Copy each entry below verbatim. Skip the pictures.

Extracted data entries
━━━━━━━━━━

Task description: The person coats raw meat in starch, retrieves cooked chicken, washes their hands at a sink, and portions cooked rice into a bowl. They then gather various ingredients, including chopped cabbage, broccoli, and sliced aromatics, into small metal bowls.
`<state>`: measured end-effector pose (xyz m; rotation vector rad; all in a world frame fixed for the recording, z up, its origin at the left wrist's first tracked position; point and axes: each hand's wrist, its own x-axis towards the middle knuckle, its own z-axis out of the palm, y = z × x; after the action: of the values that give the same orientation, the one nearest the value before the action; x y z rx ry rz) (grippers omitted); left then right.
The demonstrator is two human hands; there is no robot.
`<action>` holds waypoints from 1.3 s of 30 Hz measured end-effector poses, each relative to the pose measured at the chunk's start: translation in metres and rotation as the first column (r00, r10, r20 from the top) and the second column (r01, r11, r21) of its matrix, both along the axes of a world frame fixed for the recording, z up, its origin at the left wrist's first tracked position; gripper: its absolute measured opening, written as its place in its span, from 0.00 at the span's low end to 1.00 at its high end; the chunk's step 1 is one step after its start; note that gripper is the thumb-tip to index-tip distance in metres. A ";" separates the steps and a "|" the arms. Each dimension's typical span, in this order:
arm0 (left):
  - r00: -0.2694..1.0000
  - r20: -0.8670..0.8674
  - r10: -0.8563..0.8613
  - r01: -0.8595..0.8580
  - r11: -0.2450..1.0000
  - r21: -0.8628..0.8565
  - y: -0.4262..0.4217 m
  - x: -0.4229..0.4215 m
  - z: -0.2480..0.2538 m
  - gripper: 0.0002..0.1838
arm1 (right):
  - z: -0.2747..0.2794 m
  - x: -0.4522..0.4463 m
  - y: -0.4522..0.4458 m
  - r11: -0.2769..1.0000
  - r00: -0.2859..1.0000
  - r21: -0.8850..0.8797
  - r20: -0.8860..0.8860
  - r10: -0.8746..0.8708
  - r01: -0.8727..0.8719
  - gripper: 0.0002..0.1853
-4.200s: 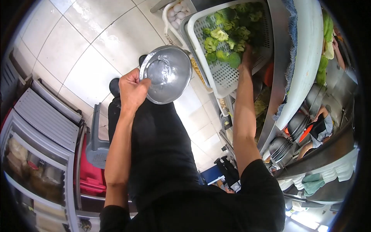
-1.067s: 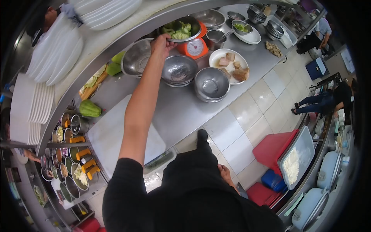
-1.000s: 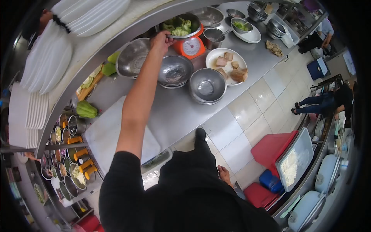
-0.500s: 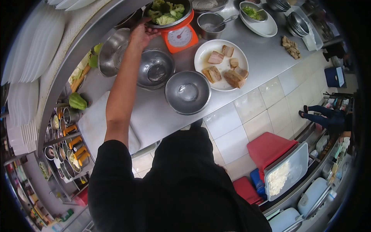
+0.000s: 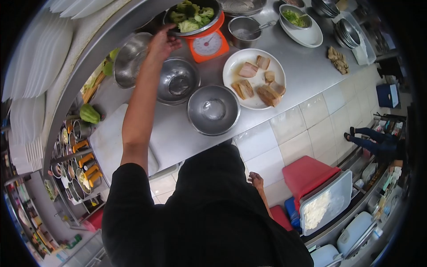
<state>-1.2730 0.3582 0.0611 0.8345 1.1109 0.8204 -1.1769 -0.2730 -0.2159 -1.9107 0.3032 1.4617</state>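
My left hand (image 5: 163,43) reaches out beside the metal bowl (image 5: 168,18) of green broccoli pieces (image 5: 192,17). Its fingers are apart, with one at or very near the bowl's rim; contact is hard to tell. The bowl rests on an orange dial scale (image 5: 208,46). Below that forearm lies a perforated metal bowl (image 5: 126,66), with a plain metal bowl (image 5: 187,73) to its right. Another metal bowl (image 5: 213,127) stands nearer the table edge. My right hand (image 5: 255,180) hangs low by my side over the floor, fingers loosely bent and apart, holding nothing visible.
A white plate (image 5: 231,66) of meat chunks sits right of the scale. Behind it are a metal pot (image 5: 244,42) and a bowl of chopped greens (image 5: 294,18). A white cutting board (image 5: 111,138) lies left. Red bins (image 5: 307,178) stand on the floor; another person's legs (image 5: 369,135) show farther right.
My left hand has shifted slightly, its fingers spreading away from the broccoli bowl's rim. My right hand has come into view at my side. The camera view has tilted a little.
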 end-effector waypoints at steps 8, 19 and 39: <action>0.923 0.283 0.259 -0.269 0.963 -0.005 -0.039 -0.070 0.023 0.05 | -0.015 0.014 0.012 0.968 0.968 0.027 -0.008 0.249 -0.249 0.25; 0.728 0.234 0.645 -0.646 0.759 -0.082 -0.166 -0.381 -0.093 0.06 | 0.077 -0.031 0.102 0.627 0.628 0.102 -0.026 0.778 -0.773 0.34; 0.991 -0.033 -0.126 0.124 0.990 -0.072 -0.390 -0.492 -0.035 0.10 | 0.309 -0.069 0.318 0.557 -0.466 -0.474 0.869 0.167 -0.683 0.13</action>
<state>-1.7647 -0.0314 0.0262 0.8548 1.1023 0.6606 -1.2460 0.0450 0.0933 -2.2085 -1.8000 -0.2753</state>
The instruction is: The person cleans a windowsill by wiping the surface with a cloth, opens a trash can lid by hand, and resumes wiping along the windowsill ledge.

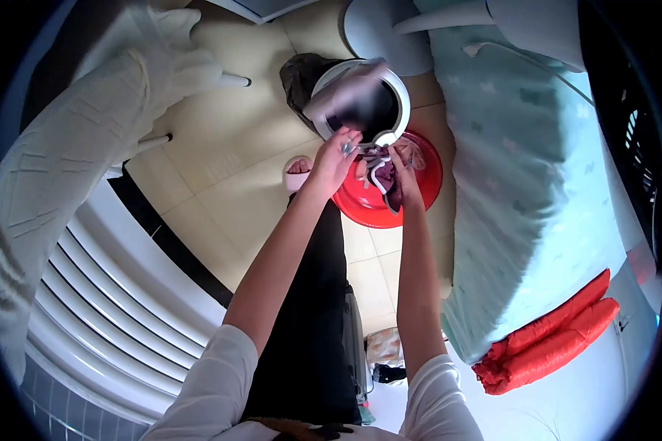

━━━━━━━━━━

# [COMPLETED EXERCISE]
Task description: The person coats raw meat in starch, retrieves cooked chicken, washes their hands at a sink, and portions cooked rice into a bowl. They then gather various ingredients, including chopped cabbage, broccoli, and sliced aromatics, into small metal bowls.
`<state>`: measured end-effector pose (xyz m; rotation vector rad; all in a world frame fixed for the recording, z up, its origin at the left wrist's first tracked position; point and axes: each hand's wrist, its own x-axis towards the middle knuckle, its own z-axis out of the palm, y = z × x; after the action: of the values that give the same orientation, the one nearest the value before the action; x y z rx ry rz) (grippers omitted); left then right.
The demonstrator is two human hands; there is no robot.
`<action>` holds waypoints from 1.3 s of 30 Hz measured end-effector poses, each relative to the pose measured at the chunk's start: translation in metres and rotation as the first column (r00, r10, r20 from the top) and the second column (r01, r11, r21) of its matrix, both along the axes of a world frame fixed for the recording, z up, its origin at the left wrist's first tracked position; gripper: its absolute measured opening, written as its place in its span, from 0.00 at the span's low end to 1.00 at its high end; the chunk's step 1 is one step after its start; note that gripper is the thumb-tip to index-tip distance in metres. A ";" separates the steps and a "|" the arms. Each dimension's typical span, in this order:
arm0 (left):
  - r00: -0.2694..1.0000
  - r20: -0.8670..0.8674
  - r10: -0.8563..0.8613
  - r01: -0.8595..0.8580
  - r11: -0.2450..1.0000
  - r21: -0.8628..0.8565
  - y: -0.4262..0.4217 m
  - x: -0.4229..0.4215 m
  - z: -0.2480..0.2538 m
  - gripper: 0.0002..0.1838
arm1 (right):
  - z: -0.2747..0.2794 m
  - x: -0.4522..0.4463 m
  - y: -0.4522..0.4458 m
  - r11: -0.2769..1.0000
  - r00: -0.2859..1.0000
  - r21: -0.8850..0.8797
  - r20: -0.8860..0.8860
  - r10: -0.8746..0.8708
  - r01: -0.8727..0.8719
  - gripper: 0.0002..0.1853
-4.200s: 
-1.067s: 
-1.000s: 
-0.500s: 
+0.000s: 
<state>-1.2730 0.3582 0.0611 0.8345 1.1109 0.8204 -1.1769 -0.2730 -0.2159 -1.9107 0.3032 1.4617</state>
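My left hand (image 5: 163,43) reaches out beside the metal bowl (image 5: 168,18) of green broccoli pieces (image 5: 192,17). Its fingers are apart, with one at or very near the bowl's rim; contact is hard to tell. The bowl rests on an orange dial scale (image 5: 208,46). Below that forearm lies a perforated metal bowl (image 5: 126,66), with a plain metal bowl (image 5: 187,73) to its right. Another metal bowl (image 5: 213,127) stands nearer the table edge. My right hand (image 5: 255,180) hangs low by my side over the floor, fingers loosely bent and apart, holding nothing visible.
A white plate (image 5: 231,66) of meat chunks sits right of the scale. Behind it are a metal pot (image 5: 244,42) and a bowl of chopped greens (image 5: 294,18). A white cutting board (image 5: 111,138) lies left. Red bins (image 5: 307,178) stand on the floor; another person's legs (image 5: 369,135) show farther right.
My left hand has shifted slightly, its fingers spreading away from the broccoli bowl's rim. My right hand has come into view at my side. The camera view has tilted a little.
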 end-effector waypoints at steps 8, 19 and 39: <action>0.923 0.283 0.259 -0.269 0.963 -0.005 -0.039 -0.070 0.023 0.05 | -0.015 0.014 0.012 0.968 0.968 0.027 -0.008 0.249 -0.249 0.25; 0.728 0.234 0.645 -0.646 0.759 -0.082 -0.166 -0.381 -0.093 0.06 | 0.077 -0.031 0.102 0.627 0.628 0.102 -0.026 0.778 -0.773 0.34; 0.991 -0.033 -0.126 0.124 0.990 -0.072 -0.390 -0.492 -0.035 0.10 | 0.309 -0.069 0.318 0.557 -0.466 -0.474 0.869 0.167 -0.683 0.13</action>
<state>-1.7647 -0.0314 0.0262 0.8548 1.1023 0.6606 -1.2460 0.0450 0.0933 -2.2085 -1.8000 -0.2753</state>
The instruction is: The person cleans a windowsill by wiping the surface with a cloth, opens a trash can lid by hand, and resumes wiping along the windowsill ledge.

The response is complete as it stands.